### [How to complete this task]
Leave the pictures out and print, word for word, the lines below from the one with "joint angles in" through the final line.

### [Supplied entries]
================================
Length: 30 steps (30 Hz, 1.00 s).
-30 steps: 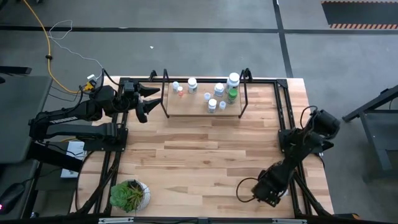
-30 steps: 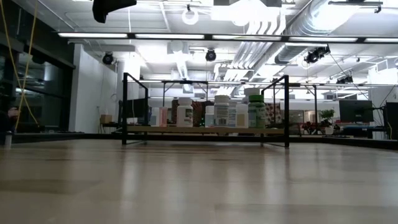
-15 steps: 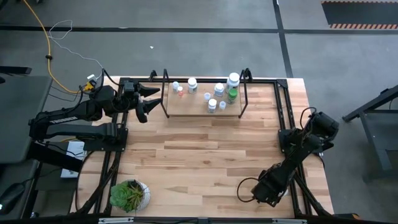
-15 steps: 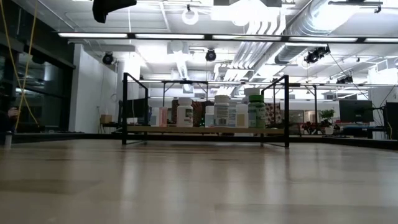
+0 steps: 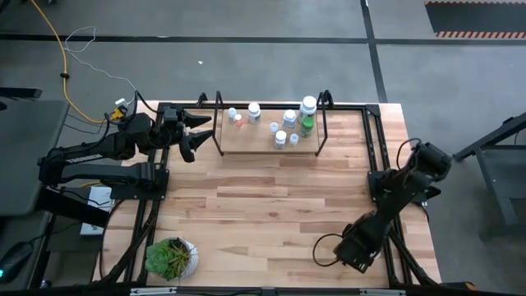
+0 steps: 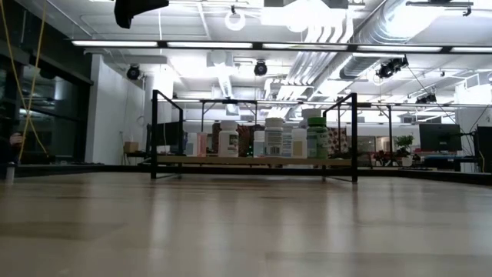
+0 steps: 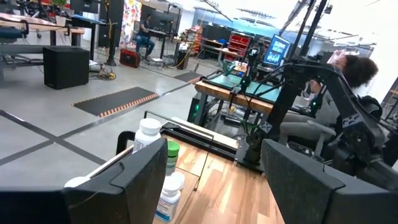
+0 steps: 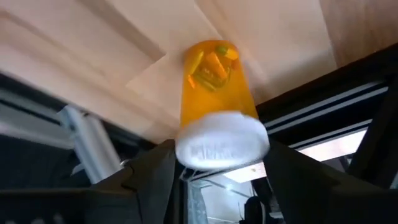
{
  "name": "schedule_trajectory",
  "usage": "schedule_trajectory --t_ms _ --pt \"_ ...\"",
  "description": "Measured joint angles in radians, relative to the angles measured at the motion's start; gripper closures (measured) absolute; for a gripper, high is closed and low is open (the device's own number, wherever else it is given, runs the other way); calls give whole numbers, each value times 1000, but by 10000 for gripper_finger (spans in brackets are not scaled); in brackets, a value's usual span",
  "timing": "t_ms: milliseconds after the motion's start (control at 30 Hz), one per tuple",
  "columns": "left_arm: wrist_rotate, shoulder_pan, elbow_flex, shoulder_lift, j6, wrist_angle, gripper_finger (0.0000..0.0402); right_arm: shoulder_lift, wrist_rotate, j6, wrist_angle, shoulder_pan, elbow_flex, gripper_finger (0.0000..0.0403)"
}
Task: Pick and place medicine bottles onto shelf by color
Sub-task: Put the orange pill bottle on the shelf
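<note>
From above, the right hand (image 5: 355, 251) sits at the table's (image 5: 263, 205) near right edge, well apart from the shelf (image 5: 255, 141); the left hand (image 5: 191, 136), fingers apart and empty, waits beside it. In the right wrist view, fingers (image 8: 152, 171) flank an orange bottle (image 8: 217, 106), light, stiff and slick, gripped near its cap; whether clamped, I cannot tell.

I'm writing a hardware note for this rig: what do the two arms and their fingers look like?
Both arms are dark, near-black jointed links. The left arm ends in the left gripper with two flat, angular black fingers; a small yellow part sits by its wrist. The right arm ends in the right gripper, trailed by a looping black cable.
</note>
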Motion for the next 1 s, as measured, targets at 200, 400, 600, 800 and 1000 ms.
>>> schedule_trajectory --t_ms 200,400,600,800,1000 --pt "-1 0 0 0 0 0 151 -98 43 0 -1 -34 1 209" --pt "-1 0 0 0 0 0 151 -118 96 0 -27 -57 1 234" --pt "-3 0 0 0 0 0 151 -118 139 -3 -24 -70 1 238" --pt "-3 0 0 0 0 0 151 -118 180 68 43 -69 1 238" --pt "0 0 0 0 0 0 151 -118 334 316 159 -56 -11 217"
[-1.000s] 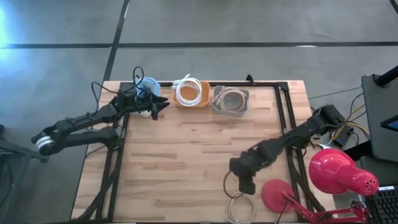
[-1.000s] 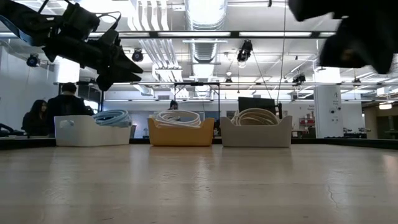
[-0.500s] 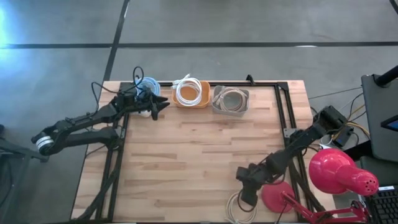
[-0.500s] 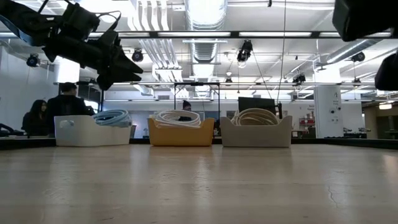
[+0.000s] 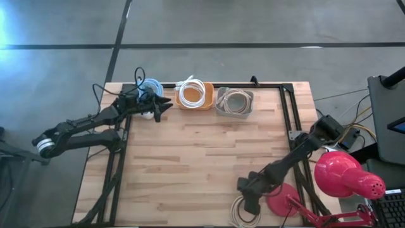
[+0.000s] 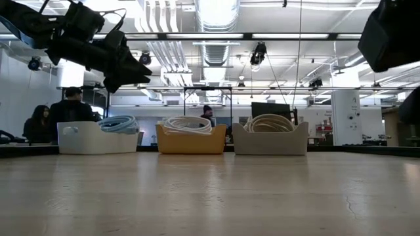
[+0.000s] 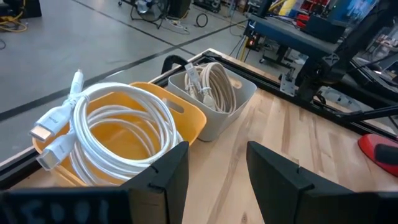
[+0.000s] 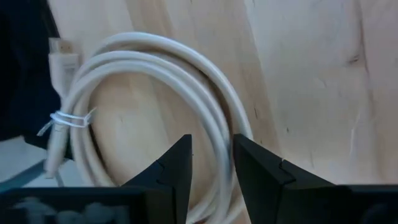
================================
### [Solved problem]
  "description": "Measured joint angles in radians, relative to the angles measured at the motion's start; gripper closures (measured) absolute; for a gripper, high is closed and low is open (the device's own number, wherever else it is given, runs the other way); calls give whole numbers, each value times 1000, but by 10000 for gripper_finger (spans in brackets are not scaled); in brackets, a value's usual span",
  "timing": "t_ms: milliseconds after the motion's start (control at 30 Hz), one per tuple",
  "columns": "left_arm: wrist_rotate, shoulder_pan, elbow_flex, shoulder_lift, j6, wrist_angle, gripper_finger (0.0000..0.0402); right_arm: shoulder_lift, wrist_rotate, j6, wrist_angle, shoulder_pan, elbow_flex, gripper_finger (0.0000..0.0403)"
}
Task: Pick and place medicine bottles onto shelf by color
Sub-task: Put the orange pill bottle on the shelf
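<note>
From above, the right hand (image 5: 355, 251) sits at the table's (image 5: 263, 205) near right edge, well apart from the shelf (image 5: 255, 141); the left hand (image 5: 191, 136), fingers apart and empty, waits beside it. In the right wrist view, fingers (image 8: 152, 171) flank an orange bottle (image 8: 217, 106), light, stiff and slick, gripped near its cap; whether clamped, I cannot tell.

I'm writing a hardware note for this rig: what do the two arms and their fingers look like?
Both arms are dark, near-black jointed links. The left arm ends in the left gripper with two flat, angular black fingers; a small yellow part sits by its wrist. The right arm ends in the right gripper, trailed by a looping black cable.
</note>
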Motion for the next 1 s, as measured, targets at 200, 400, 600, 800 and 1000 ms.
>>> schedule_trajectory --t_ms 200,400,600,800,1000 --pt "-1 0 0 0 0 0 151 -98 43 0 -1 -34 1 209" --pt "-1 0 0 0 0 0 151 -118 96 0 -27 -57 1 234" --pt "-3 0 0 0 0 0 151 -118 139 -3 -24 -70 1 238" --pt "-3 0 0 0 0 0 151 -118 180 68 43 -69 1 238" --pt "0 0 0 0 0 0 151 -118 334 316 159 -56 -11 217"
[-1.000s] 
[-1.000s] 
[-0.500s] 
[-0.500s] 
[+0.000s] 
[+0.000s] 
[+0.000s] 
[+0.000s] 

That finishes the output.